As they are used in the Eucharist, bread and wine symbolize very different aspects of our lives, of our world, and of Jesus’ life.

Bread. What is bread? What did it represent for Jesus at that first Eucharist? A loaf of bread is made up of many kernels of wheat which when ground up lose their separate identity and become a single loaf. In the Eucharist, the bread represents us, many individuals, now together as one body, the Body of Christ. But it also represents a particular aspect of our lives, namely, our lives insofar as we are joyous, healthy, in community with each other, and thriving as God’s children. The smell of fresh bread speaks of life. So does the bread at the Eucharist. It becomes the bread of the world’s achievements and holds up for God’s blessing all that is young, healthy, creative, and bursting with life.

Metaphorically, the bread celebrates the Galilean period in Jesus’ life and in our own lives – the time of youth, of miracles, of walking on water, of raising people from the dead, of the joyous energy of life, of falling in love, and of the birth of new life.

The wine. What did it represent for Jesus and what does it represent in the Eucharist? Wine is made from crushed grapes and represents blood. And as the blood of Christ, it represents all that is broken, fragile, not whole, sick, suffering, and dying in the world. It is the wine of the world’s mortality and inadequacy, the blood of all is crushed as the world’s achievements take place.

 Metaphorically, the wine commemorates the Jerusalem period of Jesus’ life and that period in our own lives – the time of misunderstanding, of being the victim, of mental anguish, of physical anguish, of being ostracized, of the loneliness of dying when others can’t help us.

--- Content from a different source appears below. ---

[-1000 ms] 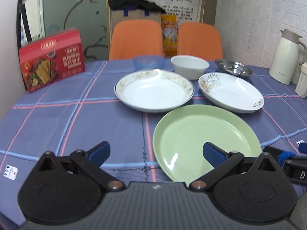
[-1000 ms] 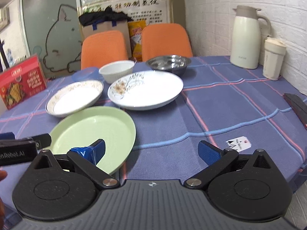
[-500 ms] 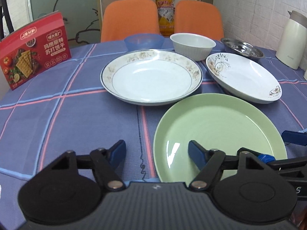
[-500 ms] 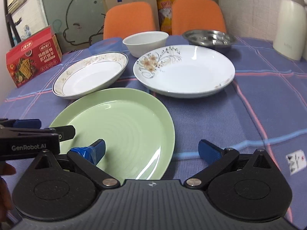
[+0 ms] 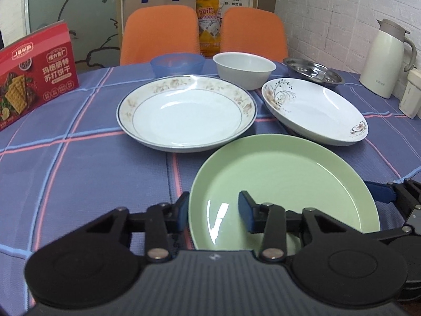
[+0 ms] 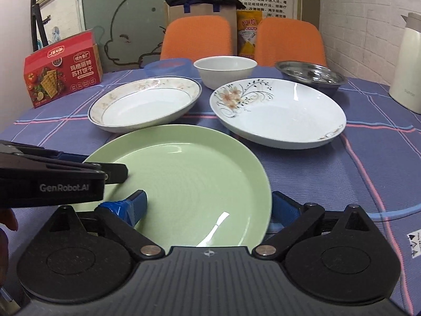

And the two together make for one balanced whole, life in all its aspects. In effect, when the presider at a Eucharist holds up the bread and wine, this what is being said: Lord, what I hold up for you today is all that is in this world, both of joy and suffering – the bread of the world’s achievements and the blood of all that’s crushed as those achievements take place. I offer you everything that is healthy and thriving in our world – the joy at our tables, the joy of children, the hopeful dreams of the young, the satisfaction of achievement, and everything that’s creative and bursting with life, even as I offer you all that is weak, feeble, aged, crushed, sick, dying, and victimized. I offer to you all the pagan beauties, pleasures, and joys of this life, even as I stand with you under the cross, affirming that the one who is excluded from earthly pleasure is the cornerstone of the community. I offer you the strong, along with the weak and gentle of heart, asking you to bless both and stretch my heart so that it can, like you, hold and bless everything that is. I offer you both the wonders and the pains of this world, your world.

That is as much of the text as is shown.